FreeStyle Limited Ingredient Lamb Recipe Dry Dog Food, 24-lb bag

Evidence Fair
AAFCO compliance inferred from product name
dry $3.92/lb

Graded by The Sniff System

In plain English

Nulo FreeStyle Limited Ingredient Lamb Recipe Dry Dog Food is a dry food built around lamb as its primary protein.

This formula uses quality fat sources, including named fats and salmon oil, which provides beneficial EPA and DHA. It features a strong protein architecture with fresh lamb paired with lamb meal, ensuring good protein content. The formulation also appears to meet AAFCO standards, even if the verbatim statement isn't published by the retailer.

Nothing concerning in the deck.

Good fit for adult dogs, especially those who might benefit from a limited ingredient diet. Nothing serious working against it.
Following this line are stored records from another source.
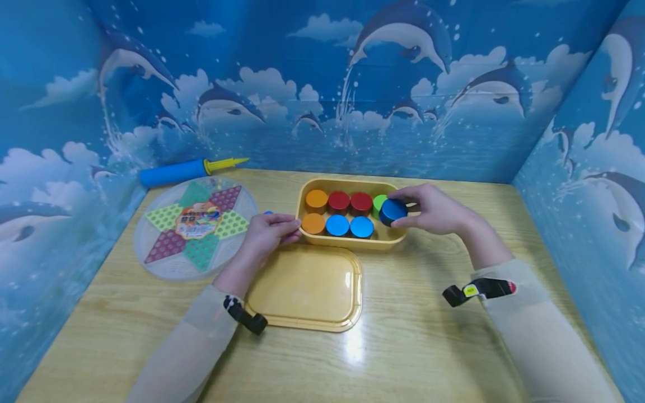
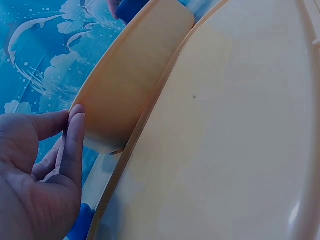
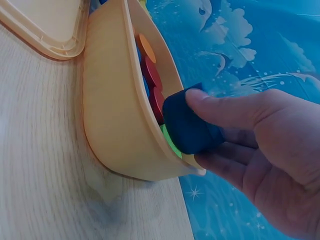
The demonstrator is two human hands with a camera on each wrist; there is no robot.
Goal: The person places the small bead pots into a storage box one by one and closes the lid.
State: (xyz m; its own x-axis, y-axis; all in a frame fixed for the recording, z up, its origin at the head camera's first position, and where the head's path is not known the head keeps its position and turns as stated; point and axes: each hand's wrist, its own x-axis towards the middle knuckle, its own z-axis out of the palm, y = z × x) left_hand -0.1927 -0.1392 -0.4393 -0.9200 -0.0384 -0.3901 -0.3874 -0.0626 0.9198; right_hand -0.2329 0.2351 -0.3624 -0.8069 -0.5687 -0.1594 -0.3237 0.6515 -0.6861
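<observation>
A yellow plastic box point(image 1: 347, 243) stands on the table with round, flat-topped pieces in it: two orange point(image 1: 316, 198), two red point(image 1: 361, 200), two light blue point(image 1: 337, 225) and a green one point(image 1: 378, 200) at the right. My right hand point(image 1: 437, 210) holds a dark blue round piece point(image 1: 393, 209) over the box's right end, partly covering the green piece. Thumb and fingers grip its sides in the right wrist view, with the piece point(image 3: 187, 122) at the rim. At the box's left end, my left hand point(image 2: 42, 170) pinches the rim between thumb and fingers.
The box's yellow lid point(image 1: 307, 288) lies flat in front of it. To the left is a round Chinese checkers board point(image 1: 166, 260), with a blue pump point(image 1: 173, 173) with yellow nozzle behind it. A small blue thing peeks out behind my left hand. Dolphin-printed cloth walls point(image 1: 322, 140) border the table.
</observation>
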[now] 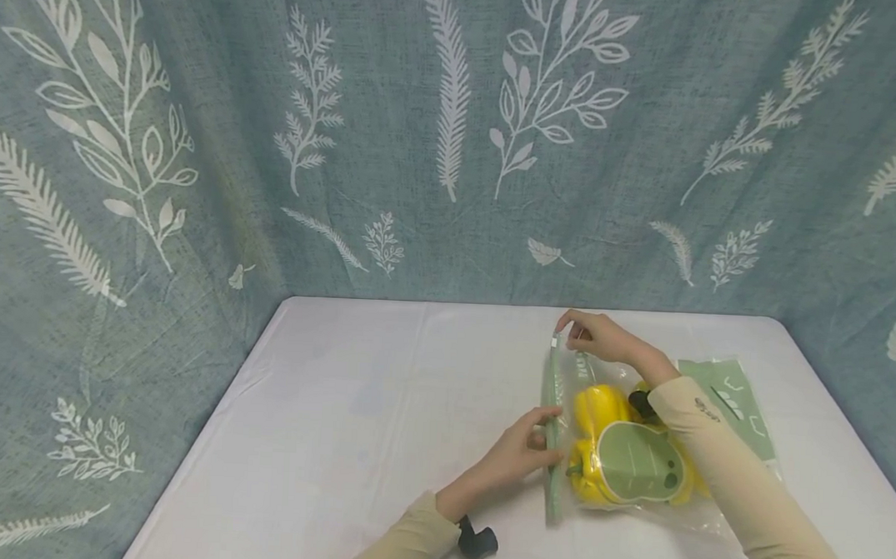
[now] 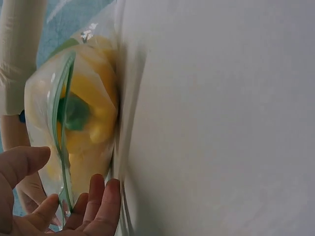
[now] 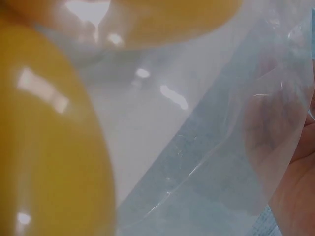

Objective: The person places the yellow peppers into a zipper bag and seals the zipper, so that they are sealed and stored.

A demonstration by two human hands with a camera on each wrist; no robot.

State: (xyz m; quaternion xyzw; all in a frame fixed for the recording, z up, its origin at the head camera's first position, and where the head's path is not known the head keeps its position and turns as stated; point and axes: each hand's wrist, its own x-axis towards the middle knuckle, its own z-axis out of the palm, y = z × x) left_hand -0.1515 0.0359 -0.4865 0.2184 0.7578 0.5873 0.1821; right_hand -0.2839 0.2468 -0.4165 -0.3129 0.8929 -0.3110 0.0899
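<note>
A clear zip bag (image 1: 552, 476) with a green seal strip lies on the right half of the table. Inside it are yellow bell peppers (image 1: 600, 407), one with a green stem showing in the left wrist view; a green printed label partly covers them. At the far end of the strip, by a white slider (image 1: 554, 342), my right hand (image 1: 599, 334) pinches the bag. My left hand (image 1: 511, 453) is at the middle of the strip, fingers spread and thumb apart around the bag's mouth. In the left wrist view the green seal (image 2: 63, 123) shows two slightly parted lines.
Another clear bag with a green printed panel (image 1: 746, 405) lies flat to the right, partly behind my right forearm. A white cloth covers the table (image 1: 352, 409). Blue-green leaf-patterned curtains (image 1: 394, 127) hang behind and at both sides.
</note>
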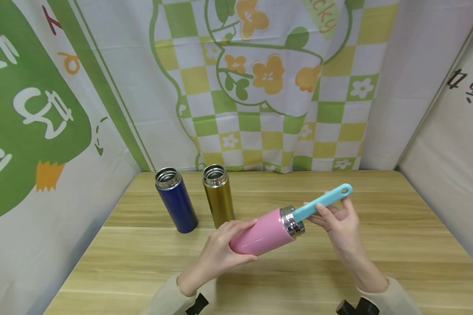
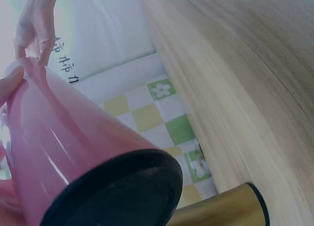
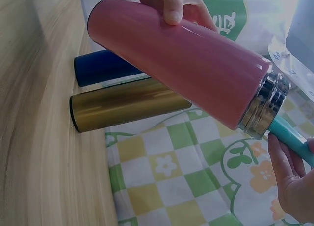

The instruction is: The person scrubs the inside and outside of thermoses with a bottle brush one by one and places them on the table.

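My left hand [image 1: 222, 247] grips a pink thermos bottle [image 1: 264, 234] round its lower body, holding it tilted with the mouth up to the right. The bottle has no lid, and its steel neck [image 3: 265, 106] shows. My right hand [image 1: 340, 223] pinches a light blue handle [image 1: 323, 204] with a hole at its end. The handle's far part goes into the bottle's mouth, so whatever it carries is hidden inside. In the left wrist view the black base [image 2: 122, 191] of the pink bottle faces the camera.
A blue thermos bottle [image 1: 177, 205] and a gold thermos bottle [image 1: 219, 201] stand upright and lidless on the wooden table [image 1: 142, 262], left of the pink one. A checked, flowered cloth [image 1: 268, 140] hangs behind the table, with printed cloth walls at both sides.
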A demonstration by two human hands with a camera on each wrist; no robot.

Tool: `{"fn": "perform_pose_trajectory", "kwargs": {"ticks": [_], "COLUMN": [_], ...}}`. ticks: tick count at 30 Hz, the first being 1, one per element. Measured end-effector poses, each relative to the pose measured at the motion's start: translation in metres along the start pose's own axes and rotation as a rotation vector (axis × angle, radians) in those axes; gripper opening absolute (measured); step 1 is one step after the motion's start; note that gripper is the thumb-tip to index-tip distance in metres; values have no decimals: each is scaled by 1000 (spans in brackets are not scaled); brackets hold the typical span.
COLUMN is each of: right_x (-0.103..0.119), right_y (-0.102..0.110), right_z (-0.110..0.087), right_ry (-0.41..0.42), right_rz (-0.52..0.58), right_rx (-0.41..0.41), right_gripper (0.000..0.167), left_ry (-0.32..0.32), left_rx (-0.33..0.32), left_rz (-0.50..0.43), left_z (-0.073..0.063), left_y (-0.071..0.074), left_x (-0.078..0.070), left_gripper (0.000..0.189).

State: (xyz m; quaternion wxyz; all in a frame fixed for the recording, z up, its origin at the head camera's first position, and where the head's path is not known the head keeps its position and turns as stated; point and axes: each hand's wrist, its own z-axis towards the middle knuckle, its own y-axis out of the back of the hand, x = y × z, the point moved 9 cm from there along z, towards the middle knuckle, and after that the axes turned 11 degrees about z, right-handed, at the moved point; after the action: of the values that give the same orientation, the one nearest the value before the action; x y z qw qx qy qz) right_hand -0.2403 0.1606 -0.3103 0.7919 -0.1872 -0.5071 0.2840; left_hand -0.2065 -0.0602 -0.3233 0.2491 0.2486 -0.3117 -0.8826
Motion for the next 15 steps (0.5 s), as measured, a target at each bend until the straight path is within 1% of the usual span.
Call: {"fn": "perform_pose_trajectory", "kwargs": {"ticks": [3,4,5,6,8,9,11,12,13,14,15], "right_x": [-3,-6,-11,-16,-27,-33,-38,-37,-37,-34,-28], "right_y": [5,11,21,31,55,69,85,86,88,85,78], "right_z": [1,2,5,7,12,16,19,20,21,21,20], "right_ry": [13,19,31,36,63,69,65,60,71,70,67], "right_rz": [13,25,47,72,95,138,181,184,200,221,227], "right_rx": [19,27,56,55,93,115,113,90,121,128,111], "right_gripper": [29,30,31,34,38,40,42,42,43,42,41], "left_ry": [-1,0,2,4,6,9,17,19,22,25,32], "left_rx": [-2,-2,-2,-2,-3,-3,-2,-1,-1,0,3], "left_rz": [0,-3,-7,-9,-12,-15,-17,-16,-15,-13,-11], "left_z": [-1,-1,-2,-2,-3,-4,-5,-5,-5,-6,-6], "left_y": [1,1,1,1,1,1,1,2,2,3,3], "left_x": [0,0,0,1,2,2,4,4,5,6,7], "left_gripper": [71,71,71,71,72,72,71,71,71,71,71]}}
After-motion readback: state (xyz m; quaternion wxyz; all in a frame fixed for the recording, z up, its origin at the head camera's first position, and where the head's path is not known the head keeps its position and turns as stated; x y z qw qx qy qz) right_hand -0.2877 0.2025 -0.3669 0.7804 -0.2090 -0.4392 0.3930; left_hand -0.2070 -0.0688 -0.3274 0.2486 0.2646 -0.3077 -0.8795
Summary written by The Sniff System from the data above. Same rubric, same drivers, expressed in English.

Who this is for

The landmark 14-year Purina Lifespan Study on 48 Labrador Retrievers demonstrated that dogs fed 25% fewer calories lived a median of 1.8 years longer and delayed the onset of chronic diseases. Good fit for adult Labrador Retrievers and similar active sporting breeds navigating weight management. At 415 kcal/cup this formula runs on the rich side, with crude fiber at 5% (above the catalog median, supports satiety). The 2014 AAHA Weight Management Guidelines define overweight as a Body Condition Score (BCS) of 6-7 on a 9-point scale. A score of 8 or 9 indicates obesity, representing 20-30% and >30% above ideal body weight, respectively  (Brooks et al., 2014) .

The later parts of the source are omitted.